## Problem statement:
What the task requires is an exact printout of the listing below, pictures excluded.
**** Collected data ****
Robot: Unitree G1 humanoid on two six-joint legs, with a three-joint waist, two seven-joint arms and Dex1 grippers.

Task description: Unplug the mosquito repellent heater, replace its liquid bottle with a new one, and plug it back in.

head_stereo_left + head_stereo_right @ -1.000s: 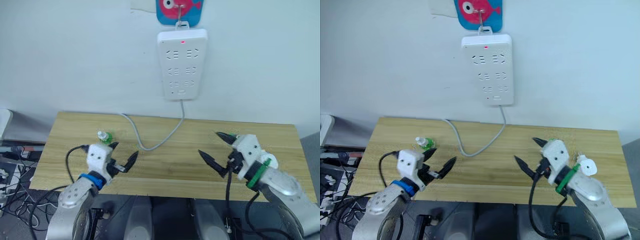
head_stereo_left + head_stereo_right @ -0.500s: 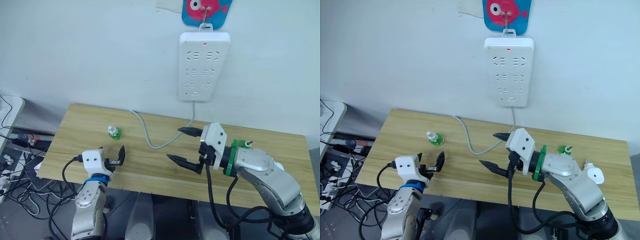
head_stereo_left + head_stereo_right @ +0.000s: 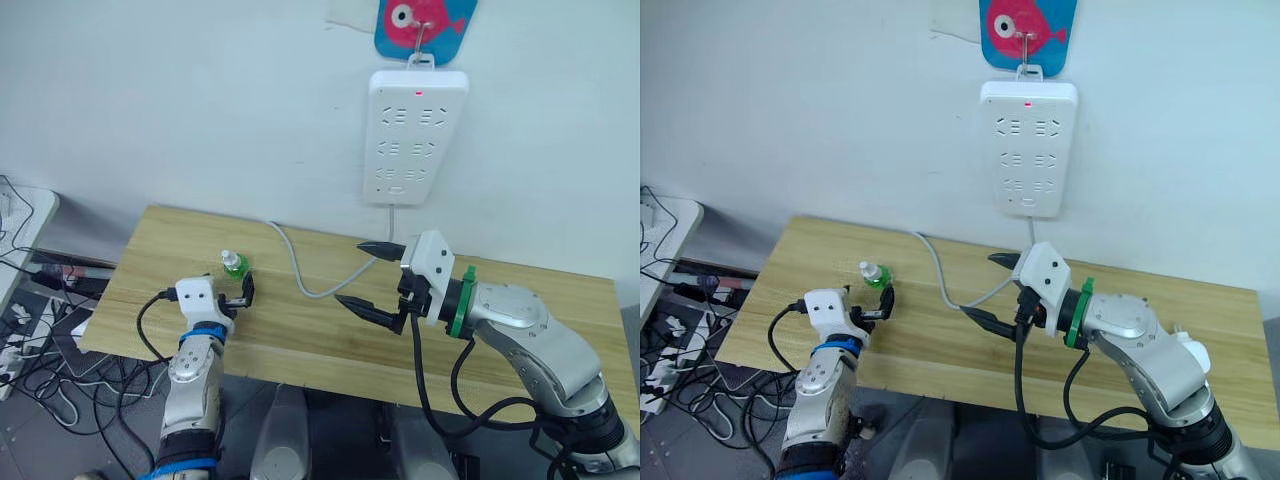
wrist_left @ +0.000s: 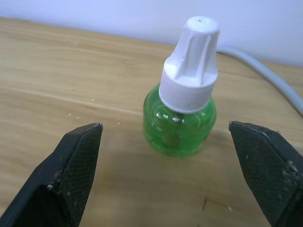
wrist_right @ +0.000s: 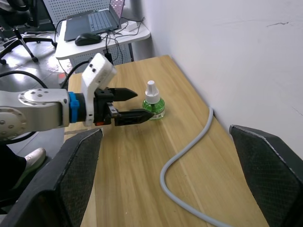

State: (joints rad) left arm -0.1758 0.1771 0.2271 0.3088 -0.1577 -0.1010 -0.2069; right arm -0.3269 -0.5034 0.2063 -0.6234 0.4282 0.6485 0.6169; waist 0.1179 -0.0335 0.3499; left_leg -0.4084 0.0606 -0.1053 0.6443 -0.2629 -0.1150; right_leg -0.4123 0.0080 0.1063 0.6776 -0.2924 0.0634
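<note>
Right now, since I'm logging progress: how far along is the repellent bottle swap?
Done: power strip sockets are bare; the heater seems to lie loose at the table's right end. In hand: left gripper open, fingers framing the green bottle, not gripping. Left: swap, replug.

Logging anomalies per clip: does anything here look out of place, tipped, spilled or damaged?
Nothing stands out. The green bottle stands upright and capped on the table, no spill around it, between the open fingers of the left gripper. The power strip hangs straight, with nothing plugged in.
</note>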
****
## Task answer:
Robot: Unitree G1 humanoid on two six-joint legs, with a three-joint waist, two seven-joint arms and Dex1 grippers.

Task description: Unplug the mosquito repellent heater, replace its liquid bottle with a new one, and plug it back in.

head_stereo_left + head_stereo_right @ -1.000s: 
head_stereo_left + head_stereo_right @ -0.500s: 
head_stereo_left + head_stereo_right @ +0.000s: 
wrist_left @ +0.000s: 
wrist_right @ +0.000s: 

State: (joints rad) left arm -0.1758 0.1771 0.2271 0.3088 -0.1577 -0.1010 -0.2069; right arm -0.3269 -0.5034 0.2063 -0.6234 0.4282 0.6485 0.6169; waist 0.1179 -0.0335 0.3499; left_leg -0.4084 0.0606 -0.1053 0.6443 -0.2629 -0.1150; right_leg -0.4123 0.0080 0.1063 0.6776 -0.2924 0.0634
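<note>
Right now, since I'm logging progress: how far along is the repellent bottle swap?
Done: power strip sockets are bare; the heater seems to lie loose at the table's right end. In hand: left gripper open, fingers framing the green bottle, not gripping. Left: swap, replug.

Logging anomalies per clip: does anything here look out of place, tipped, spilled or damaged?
Nothing stands out. The green bottle stands upright and capped on the table, no spill around it, between the open fingers of the left gripper. The power strip hangs straight, with nothing plugged in.
</note>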

The output requires no further additions.